# no hot water at kitchen faucet....all others are fine. ideas?



## tarheelblue (Jan 2, 2008)

looking for advice. my kitchen sink is not putting out any hot water.....but all other faucets are fine.

just moved into a new house about 3 weeks ago. I have a single handle Delta faucet at my kitchen sink. its not new - its been there. been having hot water come out fine until 3 days ago. all of the sudden there is no hot water at the kitchen sink. when you slide it up to hot, it slows to a trickle then stops. the pipe/feeder under the sink does feel warm though like hot water wants to come out. flow of cold water is fine. I checked the water lines under sink and no one closed them off or anything.

so some other info. the dishwasher seems to now not be working either. unlike the faucet it is in fact new. installed by a vendor about 2 weeks ago. worked great until about the same time we no longer got hot water at the sink.

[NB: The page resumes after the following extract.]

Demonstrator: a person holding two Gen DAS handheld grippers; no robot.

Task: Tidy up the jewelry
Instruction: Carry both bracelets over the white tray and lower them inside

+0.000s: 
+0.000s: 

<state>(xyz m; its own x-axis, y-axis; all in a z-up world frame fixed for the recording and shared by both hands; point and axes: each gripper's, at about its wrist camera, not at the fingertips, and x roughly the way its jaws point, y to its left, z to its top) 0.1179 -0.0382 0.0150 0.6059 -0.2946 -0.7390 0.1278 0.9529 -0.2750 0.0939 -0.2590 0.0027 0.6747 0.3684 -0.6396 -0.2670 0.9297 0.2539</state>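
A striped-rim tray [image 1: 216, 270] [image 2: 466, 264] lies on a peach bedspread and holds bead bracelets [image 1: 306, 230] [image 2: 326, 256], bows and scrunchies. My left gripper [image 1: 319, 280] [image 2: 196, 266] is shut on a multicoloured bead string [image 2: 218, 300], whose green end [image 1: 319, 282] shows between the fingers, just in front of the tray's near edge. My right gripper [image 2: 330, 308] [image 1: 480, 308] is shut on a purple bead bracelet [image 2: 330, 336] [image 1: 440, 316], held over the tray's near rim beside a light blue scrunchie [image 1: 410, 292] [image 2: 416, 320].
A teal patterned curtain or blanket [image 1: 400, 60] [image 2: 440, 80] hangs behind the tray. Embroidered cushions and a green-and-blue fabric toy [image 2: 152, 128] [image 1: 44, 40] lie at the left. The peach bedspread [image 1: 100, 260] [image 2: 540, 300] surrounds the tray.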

I assume it needs hot water and so the past couple times we didn't get a good cleaning and assumed it was just overloaded...I think now it actually ran without water. not sure but assume these two are related.

so no other faucets are affected. we have two 50 gallon gas water heaters. they are both 20+ years old and it does take a long time for water to heat up anywhere (especially upstairs) but when it does arrive, its hot and stays hot.

I figured maybe some valve in that one faucet just went bad not allowing hot water in. but not sure how that would affect the dishwasher.

why would one faucet out of 12 in my home not be getting any hot water and why is it causing the dishwasher problems. any ideas are appreciated. thanks.


----------



## jimn (Nov 13, 2010)

Sounds like the dishwasher install is the issue. How was the dishwasher connected to the hot water line? Perhaps some foreign object got in the pipe during the install and is now stuck in the faucet cartridge blocking the flow of the hot water through the faucet. Similarly the same material may have lodged in the intake valve of the dishwasher. The faucet cartridge can be easily replaced. Find the delta model number on the faucet and any plumbing supply can get you the correct cartridge. If it is a recent faucet, the big box stores MAY have the parts. A plumbing supply is a better bet if it's older. They will all make sure you have the correct one. Dishwasher maybe a different story. If the inlet is clogged it could be the as simple as a screen (where the water line is attached to the dishwasher... Clean it) or something stuck in the valve. That likely means replacing the valve. Dishwasher issue could be as you suggest just not hot enough water.


----------



## Bob Sanders (Nov 10, 2013)

Is this a NEW dishwasher install? If so the installer must have had to turn the water off to add the feed for the new dishwasher. Check to see if all shut offs were turned back on FULLY. Turn them all off then back on again to clear any possible crud caught in the seats.


----------



## tarheelblue (Jan 2, 2008)

yes. its a new dishwasher installed about 10 days ago. the washer ran fine and no issues with faucet until 3 days ago. so I can check the valve again under the sink, but I think I did before and it was open.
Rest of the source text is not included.